Information supplied »
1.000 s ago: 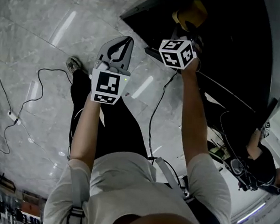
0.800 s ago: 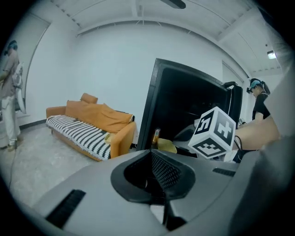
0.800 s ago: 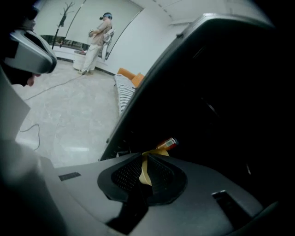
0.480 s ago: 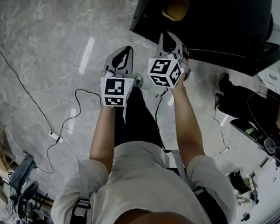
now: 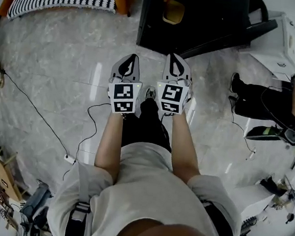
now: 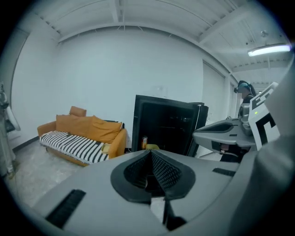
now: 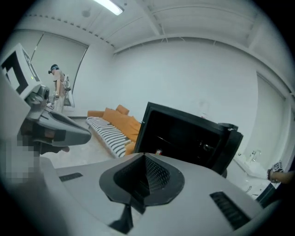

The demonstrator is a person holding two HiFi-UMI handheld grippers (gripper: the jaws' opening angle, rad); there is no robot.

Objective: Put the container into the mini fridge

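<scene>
**Head view.** The left gripper and the right gripper are held side by side at frame centre, just apart. Both are aimed at the black mini fridge at top centre. The yellow container sits inside the fridge opening, well apart from both grippers. The door stands open, slanting toward the upper right.

**Fingers.** The left gripper view shows the left gripper with its fingers closed tip to tip and nothing between them. The right gripper view shows the right gripper with its fingers together. They have just been closing and hold nothing.

**What each view shows.**
- Only the head view gives the floor layout:
  - a cable trailing at lower left;
  - a bystander at the right edge;
  - a white cabinet at upper right.
- The gripper views show the fridge front-on against a white wall, with the sofa to its left.
- In the left gripper view the container is a yellow sliver just above the fingertips. In the right gripper view it cannot be made out.

**Edges and room.**
- A stretch of grey floor lies between the grippers and the fridge front.
- The sofa's end stands near the fridge's left side.
- The open door bounds the approach on the right.
</scene>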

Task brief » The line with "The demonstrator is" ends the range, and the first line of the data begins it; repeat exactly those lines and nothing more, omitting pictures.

Answer to the exercise »
1.000 s ago: 
0.800 s ago: 
0.800 s ago: 
0.480 s ago: 
now: 
now: 
now: 

The demonstrator is a person holding two HiFi-UMI handheld grippers (gripper: the jaws' opening angle, rad); there is no robot.

The output for this exercise is now complete.